A top tip that I give to all my clients, is to have a liquid form of protein to hand that you can consume quickly, that way when hunger strikes you can neck some protein easily, even if you’re really busy and don’t have time to sit down and eat a proper meal.

Ensure that you consume plenty of calorie light, volume dense foods.

I'm not a big fan of people eating nuts when on a diet. Yes, they have lots of fantastic properties to them, such as being high in good fats and having an abundance of certain vitamins and minerals. The problem with them is that they are very calorie dense. A handful of nuts can contain hundreds of calories.

walnuts to brocolli

Nuts aren't the only calorie dense, low volume perpetrators though.

  • Nut butters
  • Avocado
  • Cooking oils (olive, coconut etc)
  • Protein bars
  • Cheese

All foods that we may deem healthy, but not foods that are going to help keep us full up. There are others, but these tend to be the ones I see eaten the most.

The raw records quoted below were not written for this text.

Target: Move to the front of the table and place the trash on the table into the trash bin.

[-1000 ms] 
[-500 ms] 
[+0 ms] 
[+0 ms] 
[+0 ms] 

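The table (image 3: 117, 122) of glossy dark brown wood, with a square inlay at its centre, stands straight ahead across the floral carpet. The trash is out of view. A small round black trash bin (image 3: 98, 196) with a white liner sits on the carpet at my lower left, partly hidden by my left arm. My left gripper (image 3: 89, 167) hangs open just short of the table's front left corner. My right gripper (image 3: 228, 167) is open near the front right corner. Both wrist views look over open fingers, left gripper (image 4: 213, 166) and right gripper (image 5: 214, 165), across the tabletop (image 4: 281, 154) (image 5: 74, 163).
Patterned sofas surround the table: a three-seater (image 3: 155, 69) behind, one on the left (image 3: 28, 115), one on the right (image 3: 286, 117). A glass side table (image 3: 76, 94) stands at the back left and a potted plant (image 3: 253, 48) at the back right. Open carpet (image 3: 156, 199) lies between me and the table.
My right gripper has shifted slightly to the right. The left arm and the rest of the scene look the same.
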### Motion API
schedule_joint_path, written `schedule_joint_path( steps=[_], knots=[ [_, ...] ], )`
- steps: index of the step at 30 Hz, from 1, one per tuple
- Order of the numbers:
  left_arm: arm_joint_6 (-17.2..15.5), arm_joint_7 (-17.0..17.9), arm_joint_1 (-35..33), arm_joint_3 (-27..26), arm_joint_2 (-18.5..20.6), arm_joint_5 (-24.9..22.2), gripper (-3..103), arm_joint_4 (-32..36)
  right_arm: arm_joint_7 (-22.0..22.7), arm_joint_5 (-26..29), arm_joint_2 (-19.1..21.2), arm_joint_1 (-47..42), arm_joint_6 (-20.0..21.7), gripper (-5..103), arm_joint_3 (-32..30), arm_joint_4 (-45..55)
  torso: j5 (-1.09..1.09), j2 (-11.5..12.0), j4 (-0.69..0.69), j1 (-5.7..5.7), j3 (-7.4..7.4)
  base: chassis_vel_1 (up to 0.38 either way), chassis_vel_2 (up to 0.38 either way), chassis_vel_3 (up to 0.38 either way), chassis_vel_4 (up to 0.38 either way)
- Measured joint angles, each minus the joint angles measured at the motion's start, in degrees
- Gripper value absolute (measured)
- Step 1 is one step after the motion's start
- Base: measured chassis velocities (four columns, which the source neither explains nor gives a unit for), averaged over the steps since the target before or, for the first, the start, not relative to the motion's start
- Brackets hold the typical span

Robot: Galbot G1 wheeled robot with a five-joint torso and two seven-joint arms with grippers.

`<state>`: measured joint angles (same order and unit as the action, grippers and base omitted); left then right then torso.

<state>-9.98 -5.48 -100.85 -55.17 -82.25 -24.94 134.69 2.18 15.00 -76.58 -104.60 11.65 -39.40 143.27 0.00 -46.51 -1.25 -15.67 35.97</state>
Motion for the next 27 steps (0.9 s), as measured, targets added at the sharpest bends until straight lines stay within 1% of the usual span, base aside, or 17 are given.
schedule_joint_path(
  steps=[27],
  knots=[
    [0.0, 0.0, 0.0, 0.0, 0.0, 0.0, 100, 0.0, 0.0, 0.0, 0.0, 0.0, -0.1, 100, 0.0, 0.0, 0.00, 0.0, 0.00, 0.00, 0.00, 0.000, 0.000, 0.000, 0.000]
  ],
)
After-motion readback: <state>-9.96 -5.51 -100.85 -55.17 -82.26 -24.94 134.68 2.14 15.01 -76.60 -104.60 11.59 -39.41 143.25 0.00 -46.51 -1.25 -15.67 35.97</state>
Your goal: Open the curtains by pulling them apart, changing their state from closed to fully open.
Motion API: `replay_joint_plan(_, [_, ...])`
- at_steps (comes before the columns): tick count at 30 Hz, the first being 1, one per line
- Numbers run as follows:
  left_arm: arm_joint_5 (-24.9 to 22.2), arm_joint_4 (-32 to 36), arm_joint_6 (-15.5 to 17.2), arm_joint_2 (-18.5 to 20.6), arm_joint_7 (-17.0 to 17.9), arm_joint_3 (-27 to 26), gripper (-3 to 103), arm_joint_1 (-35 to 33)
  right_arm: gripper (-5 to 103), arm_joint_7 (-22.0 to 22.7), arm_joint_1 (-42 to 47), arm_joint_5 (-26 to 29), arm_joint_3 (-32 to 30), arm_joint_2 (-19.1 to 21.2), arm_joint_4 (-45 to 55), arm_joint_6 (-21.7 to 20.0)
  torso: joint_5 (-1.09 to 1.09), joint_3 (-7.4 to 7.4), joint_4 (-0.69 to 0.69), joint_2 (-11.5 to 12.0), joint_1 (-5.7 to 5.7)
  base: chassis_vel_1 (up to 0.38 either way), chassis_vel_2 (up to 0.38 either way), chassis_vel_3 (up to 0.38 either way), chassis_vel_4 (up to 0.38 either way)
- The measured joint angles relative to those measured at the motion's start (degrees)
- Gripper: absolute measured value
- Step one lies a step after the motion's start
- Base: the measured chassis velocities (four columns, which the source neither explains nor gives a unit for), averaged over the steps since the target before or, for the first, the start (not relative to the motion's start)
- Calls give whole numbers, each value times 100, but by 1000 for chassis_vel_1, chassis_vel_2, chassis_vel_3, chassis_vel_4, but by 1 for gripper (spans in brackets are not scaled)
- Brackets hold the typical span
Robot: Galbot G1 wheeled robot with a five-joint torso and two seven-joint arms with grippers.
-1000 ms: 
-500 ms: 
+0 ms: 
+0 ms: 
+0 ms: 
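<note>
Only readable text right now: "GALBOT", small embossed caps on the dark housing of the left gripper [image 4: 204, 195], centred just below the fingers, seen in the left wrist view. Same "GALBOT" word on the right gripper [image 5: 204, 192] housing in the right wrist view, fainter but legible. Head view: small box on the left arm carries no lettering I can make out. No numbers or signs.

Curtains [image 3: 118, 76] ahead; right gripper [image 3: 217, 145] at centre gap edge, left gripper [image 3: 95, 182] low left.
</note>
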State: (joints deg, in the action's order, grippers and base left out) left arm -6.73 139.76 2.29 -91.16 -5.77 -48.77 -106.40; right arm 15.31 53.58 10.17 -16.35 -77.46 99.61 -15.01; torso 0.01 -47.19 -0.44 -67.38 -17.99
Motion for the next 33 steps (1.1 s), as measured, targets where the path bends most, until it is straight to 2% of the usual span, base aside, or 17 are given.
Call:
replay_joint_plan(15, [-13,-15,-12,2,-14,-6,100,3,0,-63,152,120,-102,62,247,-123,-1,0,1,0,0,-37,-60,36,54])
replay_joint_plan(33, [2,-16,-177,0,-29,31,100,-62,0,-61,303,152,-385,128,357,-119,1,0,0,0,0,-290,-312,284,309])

Now I'm not saying you should never consume these foods, of course not, I honestly believe that there is no need to ever ban a food from your diet.

But....

If you are hungry, perhaps these aren't always the best choices.

Instead, when hunger strikes, you should consume lots of foods that are light on calories but big on density. Lots of veg and certain fruits like berries and apples.

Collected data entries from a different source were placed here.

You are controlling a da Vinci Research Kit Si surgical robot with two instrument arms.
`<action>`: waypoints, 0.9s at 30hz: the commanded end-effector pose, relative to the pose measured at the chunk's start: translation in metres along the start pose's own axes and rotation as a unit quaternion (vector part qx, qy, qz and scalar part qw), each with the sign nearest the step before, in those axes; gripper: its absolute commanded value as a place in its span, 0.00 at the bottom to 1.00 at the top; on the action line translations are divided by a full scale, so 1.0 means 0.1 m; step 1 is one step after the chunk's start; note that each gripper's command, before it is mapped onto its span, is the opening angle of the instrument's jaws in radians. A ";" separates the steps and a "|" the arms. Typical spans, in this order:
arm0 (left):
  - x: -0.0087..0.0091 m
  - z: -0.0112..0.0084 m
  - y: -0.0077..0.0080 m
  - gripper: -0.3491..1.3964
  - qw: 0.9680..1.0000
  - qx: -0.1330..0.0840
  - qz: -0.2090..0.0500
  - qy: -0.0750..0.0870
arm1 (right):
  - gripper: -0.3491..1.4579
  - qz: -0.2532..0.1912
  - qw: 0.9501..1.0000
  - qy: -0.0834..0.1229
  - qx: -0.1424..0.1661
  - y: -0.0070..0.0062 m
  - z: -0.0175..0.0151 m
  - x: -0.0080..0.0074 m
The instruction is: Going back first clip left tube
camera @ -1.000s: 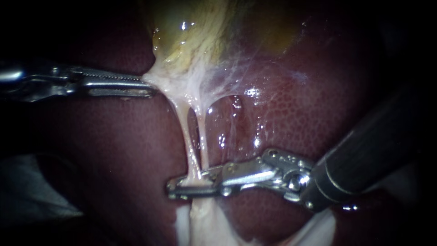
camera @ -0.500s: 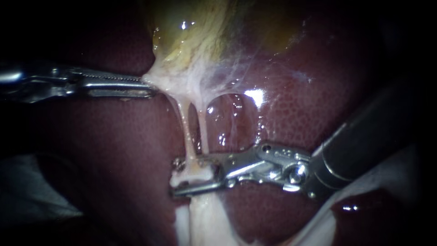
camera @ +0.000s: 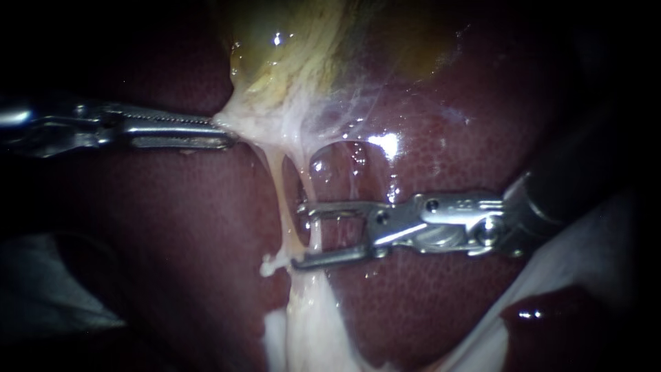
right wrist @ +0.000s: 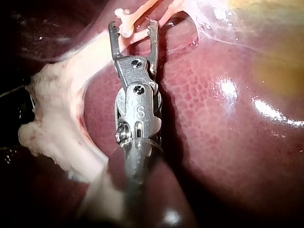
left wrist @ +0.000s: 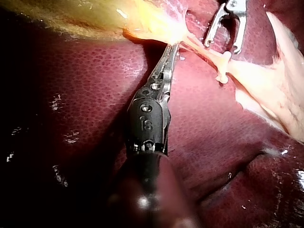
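Right, nearest the camera sat the thick, cream-white lump of fatty tissue (camera: 310, 331), and the left tube (camera: 284, 207), a thin pale-pink strand, rose straight out of it. Just off the foot of that tube, on its outer side, a small whitish nub (camera: 267, 264) stuck out sideways. Clip or scrap of tissue, I couldn't tell.

From the tube's other side came my right instrument (camera: 300, 235), a silver metal tool with two slim hinged jaws on a dark shaft. Those jaws gaped wide and gripped nothing. Their tips lay just beside the left tube, one partway up it and one level with its foot. The right tube (camera: 308, 186), the second thin pale strand running close alongside the left tube, crossed the gap between them. Whether either jaw brushed it, I couldn't say.

Farther up, the left tube fanned into a whitish web of tissue (camera: 289, 117). There my left instrument (camera: 224, 132), with its long silver toothed jaws, came in from the tube's outer side. Its jaws were clamped tight on the edge of that web, which stood taut.

Beyond the tube's top hung the glossy yellow-green gallbladder (camera: 296, 48). Behind the tube, all around, lay the dark red, mottled liver (camera: 447, 158), wet with bright glints.
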 end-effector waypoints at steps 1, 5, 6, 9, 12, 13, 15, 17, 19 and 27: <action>0.000 0.000 0.000 0.00 1.000 -0.001 0.001 0.000 | 0.47 -0.013 1.000 -0.005 -0.008 -0.002 -0.008 0.003; 0.000 -0.001 -0.001 0.00 1.000 -0.001 0.001 0.000 | 0.47 -0.041 0.999 -0.014 -0.023 -0.006 -0.047 0.016; 0.000 -0.001 -0.001 0.00 1.000 -0.001 0.001 0.000 | 0.47 -0.046 0.998 -0.016 -0.026 -0.005 -0.058 0.019; 0.000 -0.001 -0.001 0.00 1.000 -0.002 0.001 0.000 | 0.47 -0.056 0.998 -0.022 -0.033 -0.003 -0.083 0.024; 0.000 0.000 -0.001 0.00 1.000 -0.001 0.001 0.000 | 0.47 -0.056 0.997 -0.026 -0.037 -0.002 -0.102 0.026; 0.000 0.000 -0.001 0.00 1.000 -0.001 0.001 0.000 | 0.47 -0.057 0.997 -0.026 -0.036 -0.002 -0.109 0.026; -0.001 0.001 -0.002 0.00 1.000 -0.001 0.001 0.000 | 0.47 -0.055 0.998 -0.027 -0.033 -0.002 -0.116 0.026; -0.002 0.003 -0.003 0.00 1.000 -0.001 0.001 0.000 | 0.47 -0.055 0.998 -0.028 -0.029 -0.004 -0.121 0.025; -0.005 0.008 -0.004 0.00 1.000 0.000 0.002 0.001 | 0.47 -0.055 0.998 -0.027 -0.022 -0.006 -0.123 0.025; -0.020 0.046 -0.009 0.00 1.000 0.003 0.003 -0.007 | 0.47 -0.055 0.998 -0.026 -0.016 -0.009 -0.123 0.027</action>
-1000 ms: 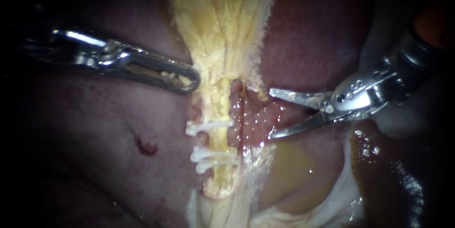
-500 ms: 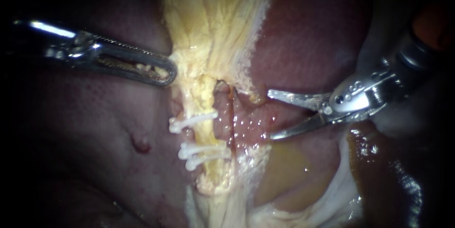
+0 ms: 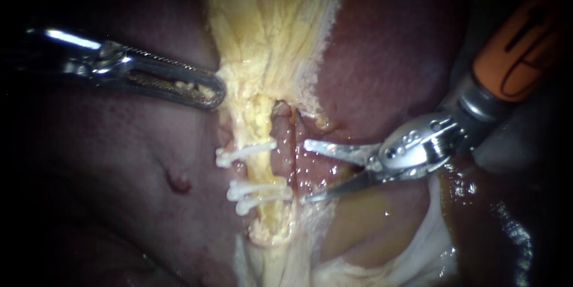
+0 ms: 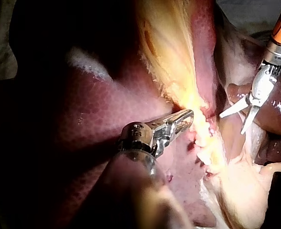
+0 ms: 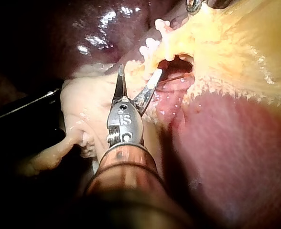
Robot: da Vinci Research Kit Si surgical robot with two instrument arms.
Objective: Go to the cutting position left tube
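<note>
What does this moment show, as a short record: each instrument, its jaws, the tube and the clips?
left instrument: jaws shut on the edge of the yellow tissue, above the clips
right instrument: blades open, tips just beside the tube, nothing gripped
tube: yellow, runs down from the yellow tissue, not cut
clips: three, white, one upper and two lower, across the tube
blade line-up: open blades level with the bare stretch between upper and lower clips
liver: dark red, on both sides

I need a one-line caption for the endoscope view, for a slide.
Right instrument with open jaws beside the clipped tube; left instrument holding yellow tissue.
</note>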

Take 200 calories worth of nuts or nut butter and compare the volume of food to 200 calories worth of vegetables. The difference in volume is crazy!

200 cal nuts veg

What to do when you miss the taste of something sweet

Craving sweet food can often be a stress response to low blood sugar levels, caused by not eating enough or not eating frequently enough.

When hunger levels begin to rise, it’s rare that you think....

"I'd love a nice salad right now"

Your brain starts to think donuts, bread, cakes, croissants.... Sweet and stodgy food.

I particularly see this when people are dieting, they eat very little throughout the day and get mad cravings in the evening.

One thing you can do is ensure that you eat a more substantial breakfast and lunch. By not allowing yourself to go long periods of time without eating, you can keep your blood sugar level much more stable.

Another thing is if you crave sweet food, why not include it in some form? You don’t have to rule out sugary sweet food completely. Obviously, the major issue is that the majority of the aforementioned sugary snacks are high in calories, not great when trying to lose weight (not off limits by any means, but maybe not ideal if you’re trying to hit a certain calorie goal).

There are a few things you could eat that hit the spot sweetness wise, but won’t make a big dent to your daily calorie total. Here’s a few that I recommend…

  • Fruit
  • Fruit, yoghurt and honey (if you want something more substantial)
  • Low calorie jelly such as the Hartley's 10 calorie option
  • A square or 2 of dark chocolate.

These are all options to give your taste buds a little bit of what they want, without eating a tonne of food.

In conclusion, hunger may be something that you experience when on a diet, but use my 3 tips and you can manage hunger so that you can still stay on track with your goals and not binge eat loads of calorie dense foods.

Try to think of these tips as small lifestyle changes as opposed to being “on a diet”. Fad diets tend to yield short term weight loss, but never really give us long term sustainable results. If you want to lose weight and keep it off for good, you have to have a better understanding of portion sizes of foods that you can eat to keep you fuller for longer.